_Records from a data source_
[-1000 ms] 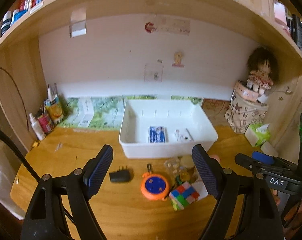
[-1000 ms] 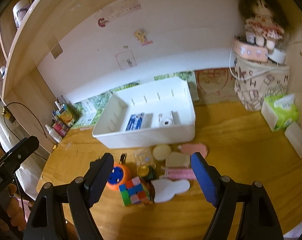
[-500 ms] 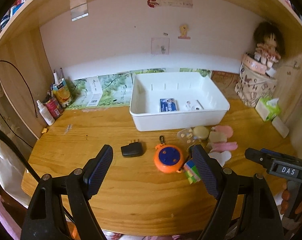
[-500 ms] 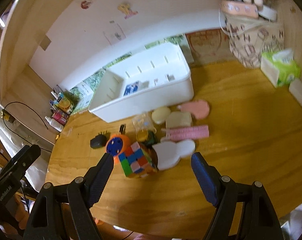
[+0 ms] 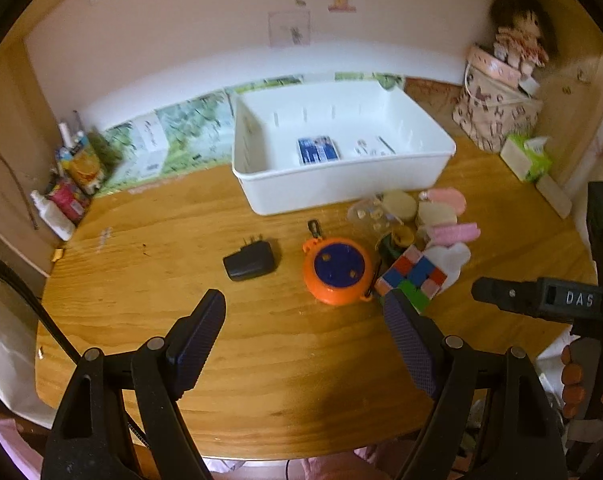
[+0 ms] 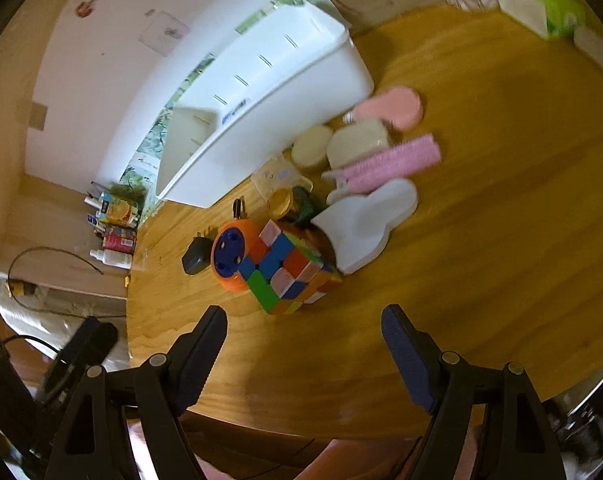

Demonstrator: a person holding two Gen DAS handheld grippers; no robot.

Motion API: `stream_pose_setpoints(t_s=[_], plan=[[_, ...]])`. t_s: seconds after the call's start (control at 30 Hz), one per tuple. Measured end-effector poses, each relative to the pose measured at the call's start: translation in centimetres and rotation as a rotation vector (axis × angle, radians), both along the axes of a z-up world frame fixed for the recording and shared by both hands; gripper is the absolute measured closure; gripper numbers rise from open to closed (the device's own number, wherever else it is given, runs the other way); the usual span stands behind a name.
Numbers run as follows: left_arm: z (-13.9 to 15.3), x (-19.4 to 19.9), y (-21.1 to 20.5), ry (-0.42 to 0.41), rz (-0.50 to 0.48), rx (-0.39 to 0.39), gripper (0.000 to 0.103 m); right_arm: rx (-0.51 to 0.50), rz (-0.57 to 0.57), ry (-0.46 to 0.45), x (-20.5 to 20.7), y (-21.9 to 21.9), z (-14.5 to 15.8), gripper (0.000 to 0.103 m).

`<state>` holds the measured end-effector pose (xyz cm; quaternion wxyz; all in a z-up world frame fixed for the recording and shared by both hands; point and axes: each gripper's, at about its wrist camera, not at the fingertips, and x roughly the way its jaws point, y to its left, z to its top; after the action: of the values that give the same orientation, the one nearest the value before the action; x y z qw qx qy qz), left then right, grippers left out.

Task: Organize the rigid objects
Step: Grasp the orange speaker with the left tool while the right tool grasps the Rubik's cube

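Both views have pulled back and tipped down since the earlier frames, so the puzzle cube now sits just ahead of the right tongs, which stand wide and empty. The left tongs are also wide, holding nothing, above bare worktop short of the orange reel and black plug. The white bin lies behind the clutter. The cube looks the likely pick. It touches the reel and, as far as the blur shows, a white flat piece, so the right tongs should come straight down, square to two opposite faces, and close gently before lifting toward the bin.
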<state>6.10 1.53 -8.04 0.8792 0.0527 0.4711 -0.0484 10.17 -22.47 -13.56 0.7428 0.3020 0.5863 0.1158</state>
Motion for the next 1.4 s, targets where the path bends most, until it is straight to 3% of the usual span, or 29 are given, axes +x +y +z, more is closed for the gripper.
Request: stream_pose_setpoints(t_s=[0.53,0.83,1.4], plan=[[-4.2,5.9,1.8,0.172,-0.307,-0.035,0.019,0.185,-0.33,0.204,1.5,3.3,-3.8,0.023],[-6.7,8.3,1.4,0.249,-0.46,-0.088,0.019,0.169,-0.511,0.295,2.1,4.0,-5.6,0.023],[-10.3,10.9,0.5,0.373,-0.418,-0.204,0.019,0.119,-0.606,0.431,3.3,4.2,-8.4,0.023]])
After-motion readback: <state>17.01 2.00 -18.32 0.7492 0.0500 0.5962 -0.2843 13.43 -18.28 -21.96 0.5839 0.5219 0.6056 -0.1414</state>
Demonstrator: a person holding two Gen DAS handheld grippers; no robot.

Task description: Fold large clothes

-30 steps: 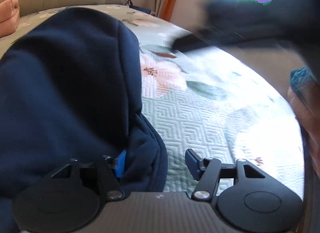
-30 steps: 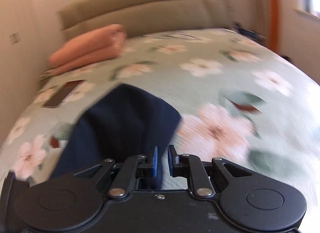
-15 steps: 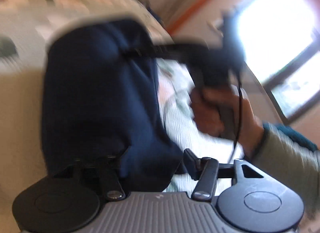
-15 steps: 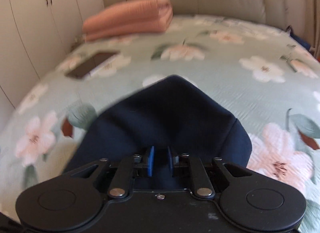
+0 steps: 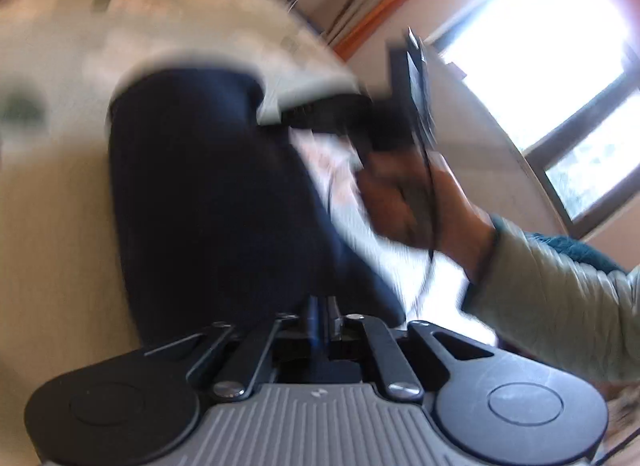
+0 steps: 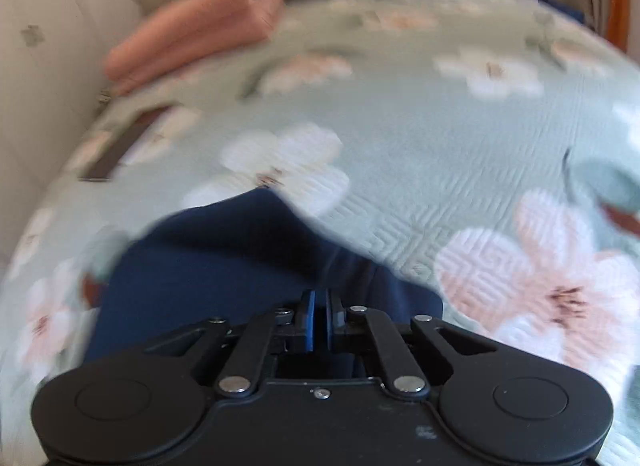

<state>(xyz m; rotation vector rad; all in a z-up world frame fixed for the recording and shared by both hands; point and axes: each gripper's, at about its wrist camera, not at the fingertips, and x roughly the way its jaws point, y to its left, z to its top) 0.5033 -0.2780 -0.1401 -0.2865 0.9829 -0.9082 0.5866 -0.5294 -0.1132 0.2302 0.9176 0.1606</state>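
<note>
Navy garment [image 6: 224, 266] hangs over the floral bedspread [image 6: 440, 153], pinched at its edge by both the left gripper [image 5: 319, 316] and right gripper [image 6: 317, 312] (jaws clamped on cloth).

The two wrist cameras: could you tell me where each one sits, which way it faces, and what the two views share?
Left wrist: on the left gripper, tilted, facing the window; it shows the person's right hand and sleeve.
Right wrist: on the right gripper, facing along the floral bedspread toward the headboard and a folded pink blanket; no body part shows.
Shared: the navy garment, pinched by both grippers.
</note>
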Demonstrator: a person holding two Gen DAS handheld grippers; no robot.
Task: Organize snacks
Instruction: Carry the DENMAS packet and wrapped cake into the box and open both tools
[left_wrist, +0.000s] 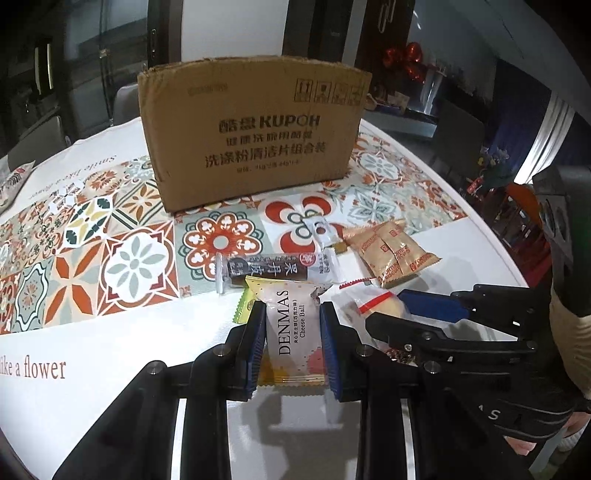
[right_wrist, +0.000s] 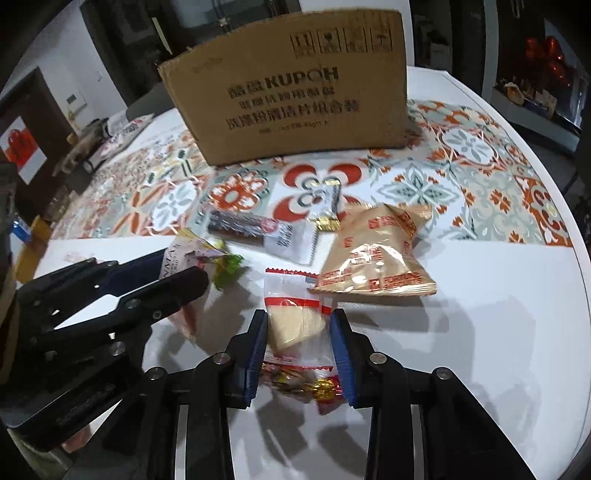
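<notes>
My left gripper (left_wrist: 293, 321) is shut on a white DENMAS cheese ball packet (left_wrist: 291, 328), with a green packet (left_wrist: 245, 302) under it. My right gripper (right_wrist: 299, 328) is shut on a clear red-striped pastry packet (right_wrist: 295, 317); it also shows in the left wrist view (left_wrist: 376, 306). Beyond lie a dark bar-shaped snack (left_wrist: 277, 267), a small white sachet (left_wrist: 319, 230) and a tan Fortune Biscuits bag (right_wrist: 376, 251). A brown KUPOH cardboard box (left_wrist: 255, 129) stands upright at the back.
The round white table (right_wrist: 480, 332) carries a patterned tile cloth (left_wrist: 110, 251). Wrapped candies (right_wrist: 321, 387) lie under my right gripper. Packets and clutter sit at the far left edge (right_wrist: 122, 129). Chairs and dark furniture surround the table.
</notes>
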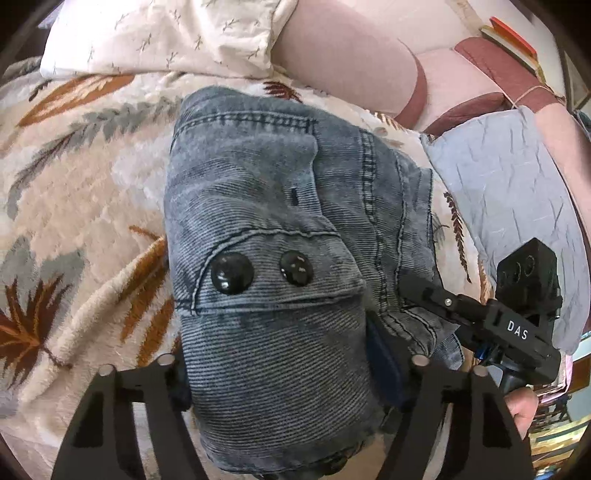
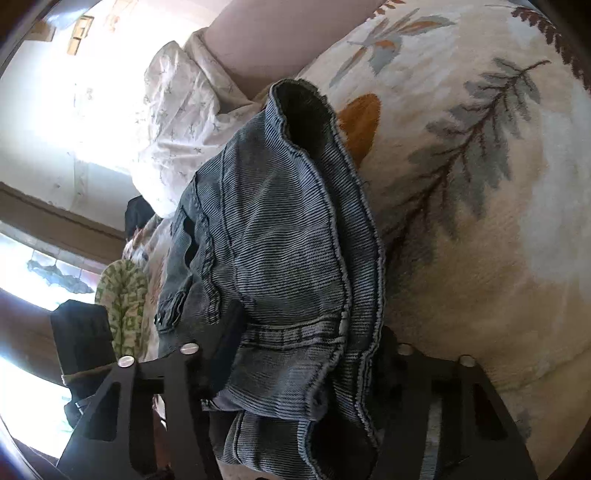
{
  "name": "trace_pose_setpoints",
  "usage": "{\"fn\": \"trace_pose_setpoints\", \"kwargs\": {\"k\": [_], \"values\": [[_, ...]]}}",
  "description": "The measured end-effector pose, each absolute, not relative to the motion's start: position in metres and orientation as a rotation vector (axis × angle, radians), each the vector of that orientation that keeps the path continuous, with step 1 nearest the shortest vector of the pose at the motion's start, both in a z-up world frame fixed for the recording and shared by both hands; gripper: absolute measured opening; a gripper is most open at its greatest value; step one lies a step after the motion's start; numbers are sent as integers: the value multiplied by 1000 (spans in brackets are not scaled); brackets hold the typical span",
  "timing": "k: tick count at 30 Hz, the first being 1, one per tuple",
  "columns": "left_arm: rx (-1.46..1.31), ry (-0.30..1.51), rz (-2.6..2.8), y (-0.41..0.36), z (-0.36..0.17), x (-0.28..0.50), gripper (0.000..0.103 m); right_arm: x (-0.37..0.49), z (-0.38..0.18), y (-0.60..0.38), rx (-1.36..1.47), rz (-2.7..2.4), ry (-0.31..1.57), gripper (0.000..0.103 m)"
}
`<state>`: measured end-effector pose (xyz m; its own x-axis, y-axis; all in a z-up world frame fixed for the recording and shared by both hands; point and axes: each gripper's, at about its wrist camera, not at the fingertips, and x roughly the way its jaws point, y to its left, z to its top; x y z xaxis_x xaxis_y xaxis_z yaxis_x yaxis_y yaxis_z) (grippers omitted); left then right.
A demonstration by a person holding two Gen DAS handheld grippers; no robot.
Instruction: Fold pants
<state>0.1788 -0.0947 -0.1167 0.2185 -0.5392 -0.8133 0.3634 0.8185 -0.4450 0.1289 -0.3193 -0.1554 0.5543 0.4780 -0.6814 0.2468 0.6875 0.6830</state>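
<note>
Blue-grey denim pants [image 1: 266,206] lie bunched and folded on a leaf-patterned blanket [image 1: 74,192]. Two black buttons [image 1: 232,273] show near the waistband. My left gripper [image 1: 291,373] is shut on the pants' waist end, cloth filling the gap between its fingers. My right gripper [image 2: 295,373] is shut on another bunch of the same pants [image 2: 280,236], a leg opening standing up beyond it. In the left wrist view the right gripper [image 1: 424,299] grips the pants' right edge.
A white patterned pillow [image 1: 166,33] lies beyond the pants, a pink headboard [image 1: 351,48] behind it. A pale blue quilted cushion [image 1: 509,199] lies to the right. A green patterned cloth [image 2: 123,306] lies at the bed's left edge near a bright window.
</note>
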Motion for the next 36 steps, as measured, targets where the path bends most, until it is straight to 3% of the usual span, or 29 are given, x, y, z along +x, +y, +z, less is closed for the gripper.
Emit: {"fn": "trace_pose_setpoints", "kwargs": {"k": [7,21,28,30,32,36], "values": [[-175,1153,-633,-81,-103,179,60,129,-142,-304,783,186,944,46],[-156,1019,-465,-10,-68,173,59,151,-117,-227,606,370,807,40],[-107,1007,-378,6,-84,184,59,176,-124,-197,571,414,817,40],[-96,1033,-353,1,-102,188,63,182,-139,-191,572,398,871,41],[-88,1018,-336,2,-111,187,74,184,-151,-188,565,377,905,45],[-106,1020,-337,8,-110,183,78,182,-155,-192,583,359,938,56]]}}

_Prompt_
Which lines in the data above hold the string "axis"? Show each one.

_Answer for the task_
Motion API: `stream_pose_setpoints(t_s=[_], plan=[[_, ...]])`. t_s: seconds after the call's start (control at 30 Hz), one per tuple. Measured end-effector poses, each relative to the pose measured at the call's start: translation in centimetres and rotation as a rotation vector (axis × angle, radians), both along the axes of a z-up world frame fixed for the recording and shared by both hands; gripper is the absolute measured closure; gripper numbers rise from open to closed (the device's own number, wherever else it is given, runs the other way); the usual span stands behind a name.
  "description": "The measured end-effector pose, each absolute, not relative to the motion's start: position in metres and orientation as a rotation vector (axis × angle, radians), each the vector of that orientation that keeps the path continuous, with step 1 nearest the shortest vector of the pose at the motion's start, both in a z-up world frame fixed for the recording and shared by both hands; gripper: absolute measured opening; a gripper is most open at its greatest value; step one lies a step after the motion's start; numbers are sent as integers: the value multiplied by 1000 (spans in brackets are not scaled); brackets hold the typical span",
`<state>`: measured end-effector pose (xyz m; its own x-axis, y-axis; all in a z-up world frame fixed for the recording and shared by both hands; point and axes: each gripper's, at about its wrist camera, not at the fingertips, and x roughly the way its jaws point, y to its left, z to its top; x y z xaxis_x xaxis_y xaxis_z yaxis_x yaxis_y yaxis_z) (grippers omitted); left then right.

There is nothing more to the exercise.